AN AID worker from Helensburgh is helping to lead a fightback against an African terrorist group by offering protection and education to children displaced by conflict.
Burgh-born Melanie Ward is deputy country director for the International Rescue Committee (IRC) in Nigeria, where she is currently working on a UK Aid funded project in the country’s war-torn north-east, helping 62,000 children get back to school amid the continuing armed threat of Boko Haram.
Of the 10.5 million Nigerian children who currently have no access to education – 60 per cent are female, while around 100 of the 276 female students kidnapped from the village of Chibok in 2014 are still held captive.
The dangers of the job were laid bare after Boko Haram killed two humanitarian aid workers last autumn.
But Melanie, 38, said: “We are using UK Aid to make a difference and we also provide specialist support to the most vulnerable people hit by the conflict including women, children and disabled people.
“The environment we work in is quite insecure and pretty much every day at present there is an attack by an armed group in the north-east.
“The fighting affects our work a lot and determines where we can work at all. In some areas, we sometimes have to stop and start what we are doing and evacuate staff because of the insecurity.
“When it comes to children everyone remembers the Chibok girls being kidnapped. There have been fewer mass kidnappings, but teenage girls are still taken and forced to act as ‘suicide’ bombers.
“The armed groups have been known to kidnap aid workers, and they killed two female Red Cross aid workers in September and October last year. It was an awful tragedy – they were midwives.
“Millions of people in north-east Nigeria suffer terribly because of the conflict. Our work here is essential because it literally saves lives – and it changes lives for the better.”
Nigeria’s presidential election was dramatically postponed for a week before Muhammadu Buhari was re-elected for a second term at the end of February.
The conflict has seen over 1.7 million Nigerians forced to flee their homes amid fierce fighting between government soldiers and extremists.
Melanie – based in Abuja but travelling frequently to the north east - is currently overseeing IRC’s projects on education and protection to help tackle the humanitarian crisis.
She said: “The conflict has forced people to flee their homes to escape. Often, they leave with only the clothes on their back and initially have to sleep outside in the dirt.
“When aid reaches people they have shelter, food, clean water and medical care, including for the thousands of malnourished children who will die without this help.
“What many of these children have been exposed to is terrifying and our work helps them to recover from all the trauma that they’ve been through. We help them to heal and go back to school.
“Nigeria accounts for 19 per cent of all maternal mortality globally – so of the mothers who die during childbirth in the world, almost 20 per cent of them die here in Nigeria.
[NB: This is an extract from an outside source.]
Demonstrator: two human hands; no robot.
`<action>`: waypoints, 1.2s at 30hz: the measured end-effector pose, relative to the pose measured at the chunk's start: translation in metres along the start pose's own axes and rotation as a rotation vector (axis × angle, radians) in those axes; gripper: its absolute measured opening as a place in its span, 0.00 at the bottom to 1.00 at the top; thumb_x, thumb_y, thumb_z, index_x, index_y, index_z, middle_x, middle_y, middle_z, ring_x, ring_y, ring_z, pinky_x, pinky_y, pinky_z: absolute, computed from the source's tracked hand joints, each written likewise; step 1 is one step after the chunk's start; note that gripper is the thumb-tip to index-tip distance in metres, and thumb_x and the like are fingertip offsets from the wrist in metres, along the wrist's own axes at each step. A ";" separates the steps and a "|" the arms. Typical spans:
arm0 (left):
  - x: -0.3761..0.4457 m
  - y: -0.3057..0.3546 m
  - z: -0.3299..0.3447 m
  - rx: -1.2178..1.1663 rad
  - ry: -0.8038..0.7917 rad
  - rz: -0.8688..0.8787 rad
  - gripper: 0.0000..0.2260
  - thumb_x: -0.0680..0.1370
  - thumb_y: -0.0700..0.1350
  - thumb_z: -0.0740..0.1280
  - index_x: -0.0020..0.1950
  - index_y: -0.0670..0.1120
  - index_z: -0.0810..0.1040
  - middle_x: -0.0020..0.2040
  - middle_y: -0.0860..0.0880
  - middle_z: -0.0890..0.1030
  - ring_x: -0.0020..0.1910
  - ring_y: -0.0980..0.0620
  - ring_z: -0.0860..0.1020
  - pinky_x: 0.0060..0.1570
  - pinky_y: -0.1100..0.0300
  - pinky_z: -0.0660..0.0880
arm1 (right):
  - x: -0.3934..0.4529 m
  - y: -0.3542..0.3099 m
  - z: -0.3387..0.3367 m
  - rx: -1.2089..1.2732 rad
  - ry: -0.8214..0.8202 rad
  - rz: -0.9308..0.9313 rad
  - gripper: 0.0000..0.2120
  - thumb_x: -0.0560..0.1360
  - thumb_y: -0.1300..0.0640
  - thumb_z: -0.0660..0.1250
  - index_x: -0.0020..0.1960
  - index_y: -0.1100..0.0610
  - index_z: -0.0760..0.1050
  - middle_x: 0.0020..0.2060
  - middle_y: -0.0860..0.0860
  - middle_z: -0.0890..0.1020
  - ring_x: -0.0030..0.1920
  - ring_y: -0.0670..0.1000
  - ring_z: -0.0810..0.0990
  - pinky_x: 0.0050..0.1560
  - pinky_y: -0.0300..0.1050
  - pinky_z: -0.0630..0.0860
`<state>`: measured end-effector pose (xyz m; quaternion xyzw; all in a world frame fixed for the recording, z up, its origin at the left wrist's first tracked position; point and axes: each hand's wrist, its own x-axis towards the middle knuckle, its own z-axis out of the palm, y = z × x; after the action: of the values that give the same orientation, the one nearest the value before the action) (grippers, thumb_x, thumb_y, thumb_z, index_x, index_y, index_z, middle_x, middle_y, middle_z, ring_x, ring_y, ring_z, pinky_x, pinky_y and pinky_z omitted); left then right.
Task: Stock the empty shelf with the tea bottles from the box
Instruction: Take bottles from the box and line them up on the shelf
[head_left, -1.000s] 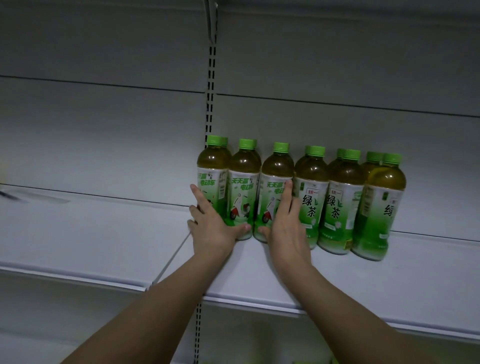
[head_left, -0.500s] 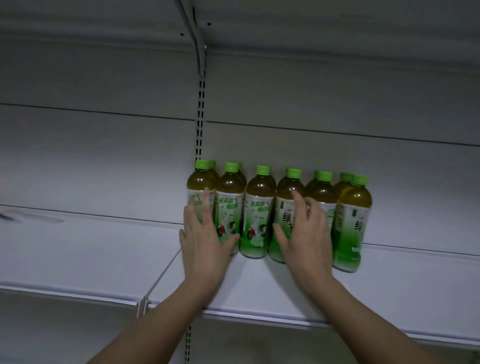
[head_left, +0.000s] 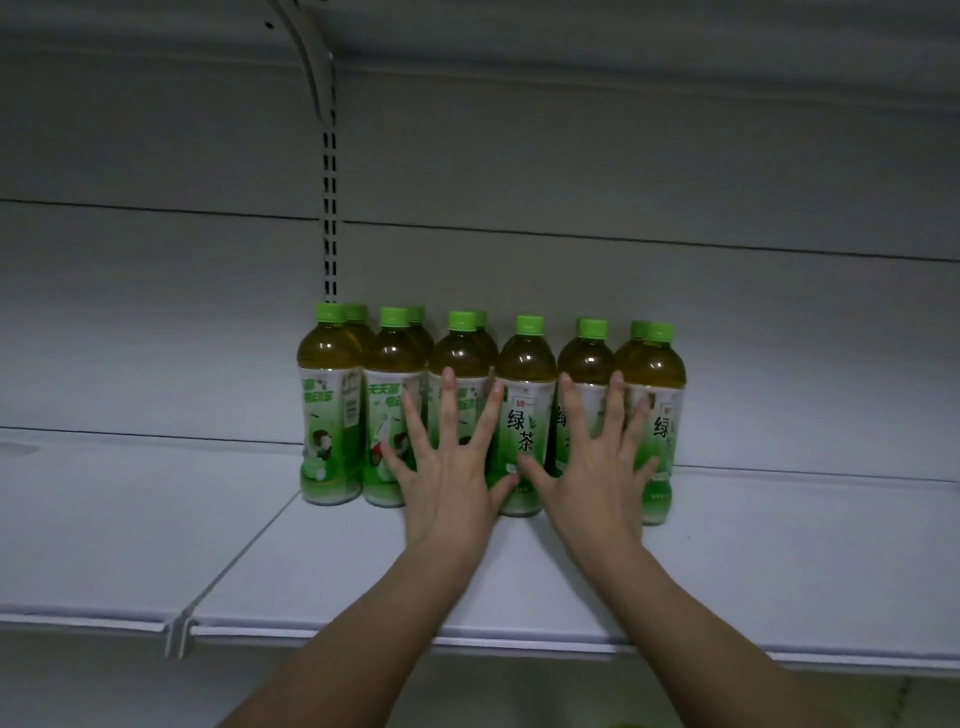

That’s the fourth worst in the world.
“We are providing medical care, including maternity care, and encourage women to come to our clinics to give birth, or at least ensure that one of our trained birth attendants is there when they have their baby.
“There are so many challenges. Malnutrition is a huge issue. Last year, we treated 30,000 children for malnutrition. One in three children in Nigeria are stunted from malnutrition. Their bodies can’t develop properly because they don’t have enough of the right kinds of food.”
She added: “As well as providing health care and education we work with the Nigerian Government to strengthen their health and education systems, so that at some point when we exit we leave behind a stronger system.”
Melanie started doing aid work 10 years ago with Christian Aid and went on to work on projects in the West Bank and Lebanon before moving to Nigeria.
She said: “I was a teenager the first time I saw poverty in a developing country. I went to South Africa and never forgot seeing thousands of people living under plastic sheets. I just always really wanted to help do something about it.
“In a conflict situation, things are much worse – I think it can be hard for people at home in Scotland to imagine what that is like.
“I don’t think I’m brave. My Nigerian colleagues are the ones who are really on the front line every day – they are the bravest people.
“I know that my family and friends back home worry about me and I try to reassure them.
“I’ve only had one or two scary moments during my career, and we take security really seriously. This is not a game. It is a serious situation.
“Obviously, it would be safer if I stayed in Helensburgh but the nature of our work means that it is important to be here.”
And she added: “I love my job and I think I’m very lucky to get to do this because we are making a real difference. The other week I met a very sick baby with his Mum sitting on the ground in a camp. Because of UK Aid, we could send him straight to hospital for life-saving treatment. Any mother at home would want the same thing for her baby. If IRC was not working here, what would have happened? There are hundreds of these examples.
“I know that some people question the value of aid. But I know that if I could bring everyone at home in Scotland here to see how difficult peoples’ lives are, I think that they would have an entirely different view.
“I think they would understand and be really proud of what DFID is doing rather than questioning it. UK aid saves lives.”